Bu kitabı düşünerek, sizin için yazdım. Belâ gecelerinde, yaşım sızarak, yüreğim sızlayarak yazdım.
Ey Türk! Bu satırlarda mâzînin destanlarını, hâlinin hicranlarını söylemek ve inlemek istedim. Bir keman gibi...
Bu kemanı ana vatanın sînesinden yonttum. Tellerini kalbinin damarlarından çıkardım. İstedim ki bu sazın âhengini yalnız sen duyasın. Bu acıklı iniltiler yalnız sana dokunsun.

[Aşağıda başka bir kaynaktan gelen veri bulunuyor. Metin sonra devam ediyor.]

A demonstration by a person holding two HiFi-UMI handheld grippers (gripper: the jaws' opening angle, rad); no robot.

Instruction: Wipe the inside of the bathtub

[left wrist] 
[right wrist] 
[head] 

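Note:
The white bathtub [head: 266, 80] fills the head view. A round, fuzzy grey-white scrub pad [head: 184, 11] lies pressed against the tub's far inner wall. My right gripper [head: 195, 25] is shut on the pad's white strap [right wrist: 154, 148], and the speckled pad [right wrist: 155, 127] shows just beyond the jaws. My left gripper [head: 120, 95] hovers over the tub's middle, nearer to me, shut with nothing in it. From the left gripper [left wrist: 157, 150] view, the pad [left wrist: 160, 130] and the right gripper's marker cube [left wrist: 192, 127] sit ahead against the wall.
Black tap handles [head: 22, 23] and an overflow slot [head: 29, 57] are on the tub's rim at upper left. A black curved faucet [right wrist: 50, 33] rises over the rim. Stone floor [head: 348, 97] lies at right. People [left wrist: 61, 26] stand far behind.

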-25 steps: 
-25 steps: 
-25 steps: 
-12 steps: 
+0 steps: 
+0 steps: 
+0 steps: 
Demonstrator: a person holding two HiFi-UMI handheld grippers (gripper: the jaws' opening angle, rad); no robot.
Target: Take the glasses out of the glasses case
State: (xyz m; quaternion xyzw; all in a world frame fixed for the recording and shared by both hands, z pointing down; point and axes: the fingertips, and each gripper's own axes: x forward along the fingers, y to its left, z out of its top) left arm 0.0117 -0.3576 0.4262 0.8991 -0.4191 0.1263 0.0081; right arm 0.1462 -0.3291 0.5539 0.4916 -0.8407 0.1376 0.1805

Cihânın târihi, vatanı uğrunda senin kadar uğraşan, kanını döken bir millet daha gösteremez. Senin kadar kimse kendi vatanına sâhip olmağa hak kazanmamıştır. Bu vatan ya senindir, ya kimsenin!...
İnsan gibi yaşamağa, efendi gibi yaşamağa, ataların gibi yaşamağa azmet. Evlâdlarına temiz ve mâmur taştan bir ev, temiz ve mâmur, malûmatlı bir dimağ bırakmağa ahdeyle. Ve ahdini ayâlinin, evlâdının alınlarına kondurduğun sıcak öpücüklerle imzâ et!
Bu satırları yazarken masallarımı süslemedim. Senin ruhun gibi sâde olmasını istedim. Ötesinde, berisinde, eğer varsa, göreceğim özentiler sana beğendirmek, gururunu okşamak içindir. Gurur! O, her Türk'ün yaradılışındadır.